- Task to carry out -
Would you reproduce the entries exactly, including every line?

- Saved data entries -
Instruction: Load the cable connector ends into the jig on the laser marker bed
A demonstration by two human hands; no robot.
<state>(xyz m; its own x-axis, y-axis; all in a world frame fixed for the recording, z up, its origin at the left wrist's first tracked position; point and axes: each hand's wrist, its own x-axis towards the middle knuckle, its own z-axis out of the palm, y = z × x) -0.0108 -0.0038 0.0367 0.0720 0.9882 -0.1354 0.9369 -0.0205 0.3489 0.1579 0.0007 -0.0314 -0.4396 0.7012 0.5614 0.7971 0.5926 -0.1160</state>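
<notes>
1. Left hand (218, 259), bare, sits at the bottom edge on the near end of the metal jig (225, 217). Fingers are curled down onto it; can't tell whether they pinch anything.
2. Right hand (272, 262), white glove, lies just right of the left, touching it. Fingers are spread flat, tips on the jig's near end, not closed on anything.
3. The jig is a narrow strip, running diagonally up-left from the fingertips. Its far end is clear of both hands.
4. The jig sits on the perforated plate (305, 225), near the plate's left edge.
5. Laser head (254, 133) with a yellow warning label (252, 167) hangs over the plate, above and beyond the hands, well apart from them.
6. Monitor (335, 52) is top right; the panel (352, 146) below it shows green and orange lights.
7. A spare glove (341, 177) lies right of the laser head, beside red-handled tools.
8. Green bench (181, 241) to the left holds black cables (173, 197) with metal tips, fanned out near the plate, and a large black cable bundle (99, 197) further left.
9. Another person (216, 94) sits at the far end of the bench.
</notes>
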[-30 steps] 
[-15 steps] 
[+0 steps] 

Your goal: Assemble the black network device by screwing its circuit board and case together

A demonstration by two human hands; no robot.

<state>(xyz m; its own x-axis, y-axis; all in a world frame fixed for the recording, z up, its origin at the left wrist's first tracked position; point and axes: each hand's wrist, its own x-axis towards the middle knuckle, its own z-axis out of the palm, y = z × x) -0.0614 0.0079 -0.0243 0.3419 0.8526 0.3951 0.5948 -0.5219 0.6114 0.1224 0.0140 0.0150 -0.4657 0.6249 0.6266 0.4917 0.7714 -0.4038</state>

- Answer to this exercise -
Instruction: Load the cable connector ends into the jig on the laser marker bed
A demonstration by two human hands; no robot.
<state>(xyz m; its own x-axis, y-axis; all in a world frame fixed for the recording, z up, its origin at the left wrist's first tracked position; point and axes: each hand's wrist, its own x-axis towards the middle knuckle, its own z-axis out of the palm, y = z × x) -0.0108 -0.0038 0.0367 0.0720 0.9882 -0.1354 0.9369 -0.0205 0.3489 0.1579 0.0007 -0.0314 -0.4396 0.7012 0.5614 0.7971 0.5926 -0.1160</state>
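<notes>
1. Left hand (218, 259), bare, sits at the bottom edge on the near end of the metal jig (225, 217). Fingers are curled down onto it; can't tell whether they pinch anything.
2. Right hand (272, 262), white glove, lies just right of the left, touching it. Fingers are spread flat, tips on the jig's near end, not closed on anything.
3. The jig is a narrow strip, running diagonally up-left from the fingertips. Its far end is clear of both hands.
4. The jig sits on the perforated plate (305, 225), near the plate's left edge.
5. Laser head (254, 133) with a yellow warning label (252, 167) hangs over the plate, above and beyond the hands, well apart from them.
6. Monitor (335, 52) is top right; the panel (352, 146) below it shows green and orange lights.
7. A spare glove (341, 177) lies right of the laser head, beside red-handled tools.
8. Green bench (181, 241) to the left holds black cables (173, 197) with metal tips, fanned out near the plate, and a large black cable bundle (99, 197) further left.
9. Another person (216, 94) sits at the far end of the bench.
</notes>
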[-30 steps] 
[-15 steps] 
[+0 steps] 

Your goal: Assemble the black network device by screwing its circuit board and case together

A demonstration by two human hands; no robot.

<state>(xyz m; its own x-axis, y-axis; all in a world frame fixed for the recording, z up, its origin at the left wrist's first tracked position; point and axes: each hand's wrist, its own x-axis towards the middle knuckle, its own z-axis out of the palm, y = z × x) -0.0614 0.0079 -0.0243 0.3419 0.8526 0.3951 0.5948 -0.5219 0.6114 0.1224 0.0140 0.0150 -0.4657 0.6249 0.6266 0.4917 0.7714 -0.4038</state>

This exercise is now done.